Trade Date | Shares Purchased (Sold) | Price Per Share ($) |
03/22/2023 | 10,000 | 7.5323 |
03/24/2023 | 2,562 | 7.5096 |
03/28/2023 | 25,000 | 7.4838 |
Exhibit 2
May 18, 2023
Dan Ryan
Chairman of the Board
Absolute Software Corporation
Suite 1400
Four Bentall Centre, 1055 Dunsmuir Street
Vancouver, British Columbia, Canada
V7X 1K8
Dear Dan:
Our firm, Edenbrook Capital, LLC, is a large shareholder of Absolute Software Corporation (“the Company” or “Absolute”), with ownership of approximately 10.38% of the company, based on the 53,059,224 shares outstanding in the Company’s 6-K filed on May 15, 2023. We have been patient, supportive shareholders for over five years, and in that time, we have enjoyed a collaborative, productive relationship with the Company. But following last week’s announcement of a proposed transaction for the Company to be taken private by Crosspoint Capital Partners (“Crosspoint”) at a price that significantly undervalues the Company (the "Proposed Acquisition"), we feel compelled to share our views publicly for the benefit of all shareholders. In short, we believe this transaction is unfair to public shareholders as it undervalues the Company and allows a prospective new owner to benefit from share price erosion caused by Company missteps, while public shareholders who supported the Company’s turnaround are left in the lurch.

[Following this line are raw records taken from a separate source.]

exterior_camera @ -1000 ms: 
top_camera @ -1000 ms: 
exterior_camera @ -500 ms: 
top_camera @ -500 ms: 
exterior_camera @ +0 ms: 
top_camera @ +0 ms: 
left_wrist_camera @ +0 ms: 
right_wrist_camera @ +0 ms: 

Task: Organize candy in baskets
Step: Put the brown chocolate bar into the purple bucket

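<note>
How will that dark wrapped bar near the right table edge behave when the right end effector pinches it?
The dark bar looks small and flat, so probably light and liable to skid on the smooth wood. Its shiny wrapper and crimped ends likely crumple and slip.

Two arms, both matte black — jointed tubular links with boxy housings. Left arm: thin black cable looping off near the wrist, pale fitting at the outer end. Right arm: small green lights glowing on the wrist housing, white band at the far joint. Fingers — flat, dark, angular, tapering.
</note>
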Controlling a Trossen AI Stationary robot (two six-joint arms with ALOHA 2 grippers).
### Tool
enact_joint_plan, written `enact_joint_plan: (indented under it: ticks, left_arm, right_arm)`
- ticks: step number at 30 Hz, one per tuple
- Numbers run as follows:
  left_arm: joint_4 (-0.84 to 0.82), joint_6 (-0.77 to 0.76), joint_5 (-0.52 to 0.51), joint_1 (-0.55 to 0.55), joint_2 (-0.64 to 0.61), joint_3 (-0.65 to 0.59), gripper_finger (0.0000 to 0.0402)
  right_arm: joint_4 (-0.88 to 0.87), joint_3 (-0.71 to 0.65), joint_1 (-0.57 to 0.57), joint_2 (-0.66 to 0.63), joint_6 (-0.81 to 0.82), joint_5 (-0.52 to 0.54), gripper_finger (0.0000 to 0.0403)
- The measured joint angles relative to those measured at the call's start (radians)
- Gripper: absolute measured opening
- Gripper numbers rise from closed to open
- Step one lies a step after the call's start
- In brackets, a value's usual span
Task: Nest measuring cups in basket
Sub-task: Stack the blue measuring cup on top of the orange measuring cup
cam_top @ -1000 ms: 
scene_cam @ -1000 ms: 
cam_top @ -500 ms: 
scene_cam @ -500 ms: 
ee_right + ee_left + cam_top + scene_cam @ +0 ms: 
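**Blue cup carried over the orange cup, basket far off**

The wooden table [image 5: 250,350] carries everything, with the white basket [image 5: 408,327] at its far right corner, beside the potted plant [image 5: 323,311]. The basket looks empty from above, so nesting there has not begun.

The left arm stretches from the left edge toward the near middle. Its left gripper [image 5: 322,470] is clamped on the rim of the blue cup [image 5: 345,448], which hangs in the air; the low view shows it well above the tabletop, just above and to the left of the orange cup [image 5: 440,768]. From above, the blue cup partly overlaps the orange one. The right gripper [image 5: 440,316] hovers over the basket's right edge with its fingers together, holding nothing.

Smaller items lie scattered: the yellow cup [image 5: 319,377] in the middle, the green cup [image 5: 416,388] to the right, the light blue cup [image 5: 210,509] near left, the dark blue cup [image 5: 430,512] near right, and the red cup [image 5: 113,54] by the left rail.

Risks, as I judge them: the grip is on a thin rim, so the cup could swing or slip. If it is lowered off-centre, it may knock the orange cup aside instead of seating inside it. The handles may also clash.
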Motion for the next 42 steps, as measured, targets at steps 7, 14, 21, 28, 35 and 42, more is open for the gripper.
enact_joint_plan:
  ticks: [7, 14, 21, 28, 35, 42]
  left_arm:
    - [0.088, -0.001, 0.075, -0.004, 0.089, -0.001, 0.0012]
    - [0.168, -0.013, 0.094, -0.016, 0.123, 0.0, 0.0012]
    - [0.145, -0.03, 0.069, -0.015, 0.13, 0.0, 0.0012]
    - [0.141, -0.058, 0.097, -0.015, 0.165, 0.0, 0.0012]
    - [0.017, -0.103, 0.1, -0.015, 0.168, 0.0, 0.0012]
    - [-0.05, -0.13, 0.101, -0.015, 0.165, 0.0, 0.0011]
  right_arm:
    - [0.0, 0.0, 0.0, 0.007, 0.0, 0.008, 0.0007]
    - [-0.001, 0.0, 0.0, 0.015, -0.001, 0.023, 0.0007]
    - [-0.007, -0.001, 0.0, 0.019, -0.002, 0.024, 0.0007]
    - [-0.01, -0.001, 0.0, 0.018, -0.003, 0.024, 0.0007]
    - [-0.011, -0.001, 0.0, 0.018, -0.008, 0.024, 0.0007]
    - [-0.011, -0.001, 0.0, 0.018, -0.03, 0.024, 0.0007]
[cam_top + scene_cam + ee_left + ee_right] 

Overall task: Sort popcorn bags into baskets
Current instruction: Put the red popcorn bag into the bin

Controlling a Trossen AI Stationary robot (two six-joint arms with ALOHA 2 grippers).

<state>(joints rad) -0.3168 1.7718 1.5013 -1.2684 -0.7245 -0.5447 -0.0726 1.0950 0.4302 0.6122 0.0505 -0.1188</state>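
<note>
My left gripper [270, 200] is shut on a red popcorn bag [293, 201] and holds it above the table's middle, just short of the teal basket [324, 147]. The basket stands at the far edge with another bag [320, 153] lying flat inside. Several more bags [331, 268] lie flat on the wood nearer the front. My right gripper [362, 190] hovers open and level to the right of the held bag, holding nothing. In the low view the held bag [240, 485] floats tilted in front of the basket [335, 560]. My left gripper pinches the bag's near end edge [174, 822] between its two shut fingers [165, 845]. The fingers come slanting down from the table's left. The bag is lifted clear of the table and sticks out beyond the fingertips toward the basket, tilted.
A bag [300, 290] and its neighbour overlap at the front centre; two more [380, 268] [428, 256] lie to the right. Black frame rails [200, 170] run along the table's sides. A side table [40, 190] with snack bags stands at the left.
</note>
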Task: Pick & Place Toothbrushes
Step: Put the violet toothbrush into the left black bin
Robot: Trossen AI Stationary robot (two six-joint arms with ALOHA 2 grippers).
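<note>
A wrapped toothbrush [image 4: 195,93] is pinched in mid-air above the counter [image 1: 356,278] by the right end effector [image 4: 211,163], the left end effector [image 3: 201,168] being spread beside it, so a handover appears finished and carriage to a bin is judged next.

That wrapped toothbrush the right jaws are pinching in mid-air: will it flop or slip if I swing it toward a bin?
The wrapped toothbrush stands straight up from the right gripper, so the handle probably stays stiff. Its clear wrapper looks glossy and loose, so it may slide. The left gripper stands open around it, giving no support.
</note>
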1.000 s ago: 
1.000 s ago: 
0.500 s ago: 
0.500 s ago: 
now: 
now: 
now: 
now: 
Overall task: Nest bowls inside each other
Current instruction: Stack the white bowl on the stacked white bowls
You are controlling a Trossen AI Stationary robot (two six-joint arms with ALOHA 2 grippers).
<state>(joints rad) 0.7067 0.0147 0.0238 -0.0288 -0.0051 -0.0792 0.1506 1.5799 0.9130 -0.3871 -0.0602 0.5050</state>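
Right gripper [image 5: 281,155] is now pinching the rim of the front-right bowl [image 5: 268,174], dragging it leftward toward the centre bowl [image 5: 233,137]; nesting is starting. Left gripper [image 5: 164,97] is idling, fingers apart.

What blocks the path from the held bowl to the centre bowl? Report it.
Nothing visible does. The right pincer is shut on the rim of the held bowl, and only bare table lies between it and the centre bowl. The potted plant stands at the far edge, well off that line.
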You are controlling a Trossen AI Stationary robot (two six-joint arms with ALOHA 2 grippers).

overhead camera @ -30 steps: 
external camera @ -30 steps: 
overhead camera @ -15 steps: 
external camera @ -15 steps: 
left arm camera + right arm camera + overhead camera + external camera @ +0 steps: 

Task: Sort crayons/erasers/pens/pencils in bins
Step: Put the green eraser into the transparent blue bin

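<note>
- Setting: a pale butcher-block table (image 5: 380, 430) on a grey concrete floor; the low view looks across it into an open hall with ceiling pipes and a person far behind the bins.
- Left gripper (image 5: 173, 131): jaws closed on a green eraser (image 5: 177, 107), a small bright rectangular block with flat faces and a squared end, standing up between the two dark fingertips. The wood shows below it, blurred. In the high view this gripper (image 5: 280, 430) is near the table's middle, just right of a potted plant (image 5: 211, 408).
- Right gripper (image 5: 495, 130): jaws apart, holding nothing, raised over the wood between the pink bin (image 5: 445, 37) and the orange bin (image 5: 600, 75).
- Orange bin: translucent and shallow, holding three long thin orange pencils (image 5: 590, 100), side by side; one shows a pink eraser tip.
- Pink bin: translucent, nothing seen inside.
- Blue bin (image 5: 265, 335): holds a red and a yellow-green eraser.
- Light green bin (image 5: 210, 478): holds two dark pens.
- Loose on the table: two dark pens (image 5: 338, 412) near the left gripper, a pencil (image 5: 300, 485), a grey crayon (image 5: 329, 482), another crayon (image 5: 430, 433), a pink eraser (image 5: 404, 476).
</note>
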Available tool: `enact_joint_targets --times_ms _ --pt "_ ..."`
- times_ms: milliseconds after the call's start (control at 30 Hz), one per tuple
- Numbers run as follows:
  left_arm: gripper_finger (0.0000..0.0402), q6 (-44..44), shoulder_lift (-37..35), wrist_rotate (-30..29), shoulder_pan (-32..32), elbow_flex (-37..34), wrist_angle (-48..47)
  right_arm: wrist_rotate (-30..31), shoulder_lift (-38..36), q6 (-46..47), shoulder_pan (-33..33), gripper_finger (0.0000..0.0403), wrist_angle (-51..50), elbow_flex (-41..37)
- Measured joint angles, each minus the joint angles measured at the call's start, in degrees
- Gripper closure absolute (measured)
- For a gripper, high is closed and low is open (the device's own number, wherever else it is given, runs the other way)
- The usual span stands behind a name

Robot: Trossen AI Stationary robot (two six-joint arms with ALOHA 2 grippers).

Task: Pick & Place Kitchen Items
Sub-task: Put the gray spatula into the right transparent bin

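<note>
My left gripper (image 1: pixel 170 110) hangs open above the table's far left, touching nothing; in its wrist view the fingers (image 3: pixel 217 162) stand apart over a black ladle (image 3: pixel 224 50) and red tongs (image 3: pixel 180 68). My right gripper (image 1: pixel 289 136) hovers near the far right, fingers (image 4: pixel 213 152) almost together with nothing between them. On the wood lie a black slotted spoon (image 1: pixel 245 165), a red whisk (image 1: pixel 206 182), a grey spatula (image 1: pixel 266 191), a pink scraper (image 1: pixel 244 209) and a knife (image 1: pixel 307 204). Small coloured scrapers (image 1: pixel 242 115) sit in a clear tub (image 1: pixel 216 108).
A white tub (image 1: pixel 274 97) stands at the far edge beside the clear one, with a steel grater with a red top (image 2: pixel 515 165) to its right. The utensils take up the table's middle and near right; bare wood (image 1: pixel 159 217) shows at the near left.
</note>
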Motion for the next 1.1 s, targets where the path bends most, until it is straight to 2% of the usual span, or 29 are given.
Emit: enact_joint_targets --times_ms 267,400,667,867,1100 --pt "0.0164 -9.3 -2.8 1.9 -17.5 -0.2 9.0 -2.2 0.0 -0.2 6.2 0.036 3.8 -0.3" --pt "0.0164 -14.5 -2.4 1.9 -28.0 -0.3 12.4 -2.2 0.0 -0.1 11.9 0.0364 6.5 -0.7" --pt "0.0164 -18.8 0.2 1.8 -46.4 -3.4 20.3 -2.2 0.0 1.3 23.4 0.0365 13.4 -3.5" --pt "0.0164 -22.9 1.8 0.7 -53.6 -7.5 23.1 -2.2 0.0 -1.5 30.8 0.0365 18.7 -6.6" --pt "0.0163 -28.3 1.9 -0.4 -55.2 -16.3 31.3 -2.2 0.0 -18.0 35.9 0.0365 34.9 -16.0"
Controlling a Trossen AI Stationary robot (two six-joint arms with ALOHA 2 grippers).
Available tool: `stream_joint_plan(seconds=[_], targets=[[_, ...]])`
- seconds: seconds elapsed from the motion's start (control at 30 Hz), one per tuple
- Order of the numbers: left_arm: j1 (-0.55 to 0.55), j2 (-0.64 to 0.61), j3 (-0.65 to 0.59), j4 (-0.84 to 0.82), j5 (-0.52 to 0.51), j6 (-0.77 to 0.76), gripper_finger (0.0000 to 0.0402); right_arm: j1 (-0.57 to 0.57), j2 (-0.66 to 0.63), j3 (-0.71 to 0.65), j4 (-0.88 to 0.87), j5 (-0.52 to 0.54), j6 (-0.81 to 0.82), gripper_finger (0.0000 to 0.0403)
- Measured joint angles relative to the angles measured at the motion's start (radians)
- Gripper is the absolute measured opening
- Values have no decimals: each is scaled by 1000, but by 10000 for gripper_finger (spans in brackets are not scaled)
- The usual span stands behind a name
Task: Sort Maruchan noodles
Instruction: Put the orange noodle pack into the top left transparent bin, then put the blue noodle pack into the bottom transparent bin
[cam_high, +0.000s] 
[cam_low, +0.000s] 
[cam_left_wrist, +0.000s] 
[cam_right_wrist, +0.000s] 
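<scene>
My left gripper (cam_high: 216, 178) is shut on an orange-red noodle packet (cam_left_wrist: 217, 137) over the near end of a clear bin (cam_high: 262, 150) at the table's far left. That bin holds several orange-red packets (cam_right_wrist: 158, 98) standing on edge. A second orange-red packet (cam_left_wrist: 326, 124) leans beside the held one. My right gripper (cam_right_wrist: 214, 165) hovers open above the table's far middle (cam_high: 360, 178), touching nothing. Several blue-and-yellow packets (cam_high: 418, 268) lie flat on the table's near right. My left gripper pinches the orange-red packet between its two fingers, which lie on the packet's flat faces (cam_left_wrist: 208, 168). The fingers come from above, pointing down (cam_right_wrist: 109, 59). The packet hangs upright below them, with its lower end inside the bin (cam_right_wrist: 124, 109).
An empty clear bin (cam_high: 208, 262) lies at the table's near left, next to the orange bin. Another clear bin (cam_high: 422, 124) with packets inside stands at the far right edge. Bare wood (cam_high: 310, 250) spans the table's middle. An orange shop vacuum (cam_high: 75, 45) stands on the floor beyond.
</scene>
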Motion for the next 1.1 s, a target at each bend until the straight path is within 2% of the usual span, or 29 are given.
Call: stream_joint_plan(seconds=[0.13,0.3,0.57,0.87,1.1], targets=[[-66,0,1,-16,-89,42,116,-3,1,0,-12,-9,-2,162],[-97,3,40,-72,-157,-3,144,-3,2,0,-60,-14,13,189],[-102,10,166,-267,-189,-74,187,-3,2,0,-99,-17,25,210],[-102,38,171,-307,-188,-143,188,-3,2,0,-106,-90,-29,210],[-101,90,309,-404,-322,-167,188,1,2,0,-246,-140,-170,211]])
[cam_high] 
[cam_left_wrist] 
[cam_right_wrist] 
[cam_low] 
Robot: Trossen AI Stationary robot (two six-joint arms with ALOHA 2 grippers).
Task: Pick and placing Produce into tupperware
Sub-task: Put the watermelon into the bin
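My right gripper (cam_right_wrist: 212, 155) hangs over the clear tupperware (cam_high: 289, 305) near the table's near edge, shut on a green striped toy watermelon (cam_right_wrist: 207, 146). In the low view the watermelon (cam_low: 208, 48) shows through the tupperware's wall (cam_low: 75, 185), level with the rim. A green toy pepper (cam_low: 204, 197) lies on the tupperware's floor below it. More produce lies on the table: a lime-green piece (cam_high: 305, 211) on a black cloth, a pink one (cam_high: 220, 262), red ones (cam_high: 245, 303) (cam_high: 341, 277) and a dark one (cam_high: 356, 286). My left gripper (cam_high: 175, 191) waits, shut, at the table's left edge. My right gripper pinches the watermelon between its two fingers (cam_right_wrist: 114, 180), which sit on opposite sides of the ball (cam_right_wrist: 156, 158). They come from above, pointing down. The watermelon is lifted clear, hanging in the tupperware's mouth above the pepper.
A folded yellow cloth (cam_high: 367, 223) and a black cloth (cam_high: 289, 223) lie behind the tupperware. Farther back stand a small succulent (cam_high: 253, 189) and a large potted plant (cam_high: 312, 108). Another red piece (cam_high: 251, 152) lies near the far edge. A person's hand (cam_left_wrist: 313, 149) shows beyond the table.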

Valuation, Part 1: Widening the Lens Makes the Price Premium Look Paltry, if not a Discount
In the May 11, 2023 press release announcing the Proposed Acquisition, Absolute CEO Christy Wyatt said that the deal would deliver “immediate cash value to our shareholders,” while the release also stated that the “cash consideration represents a premium of 34% and 38% to the closing price and 30-day volume-weighted average price, respectively, of the Common Shares on the Nasdaq on May 10, 2023.”
What the release fails to mention, however, is that the proposed $11.50 per share transaction represents only a $0.10, or 0.88% premium, to where the stock was trading when the Company’s fiscal second quarter results were announced the evening of February 14, 2023. Further, the proposed $11.50 per share price is a 3.85% discount to the 2023 closing high of $11.96 on February 2, and a 7.41% discount to the 52-week-high closing price of $12.42 on October 5, 2022. While we believe that the sell-off in the stock’s price that occurred after that February earnings call was an overreaction, given the strong fundamentals of the Company (which were further reinforced with the release of fiscal third quarter earnings after market close on May 15, 2023), we also believe that it was a combination of poor communication by management and poor balance sheet decisions by the Company that have caused Absolute to trade at such a sharp discount to public peers. As we’ll discuss later, we believe the Company slipped on a banana peel that they are responsible for dropping, paving the way for Crosspoint to harvest the fruits of success that public shareholders planted. How heartbreaking for public shareholders that the market’s reaction to the Valentine’s Day earnings report and call, during which management stressed the strength of the underlying business, caused the Company to lose its nerve and sell in a panic.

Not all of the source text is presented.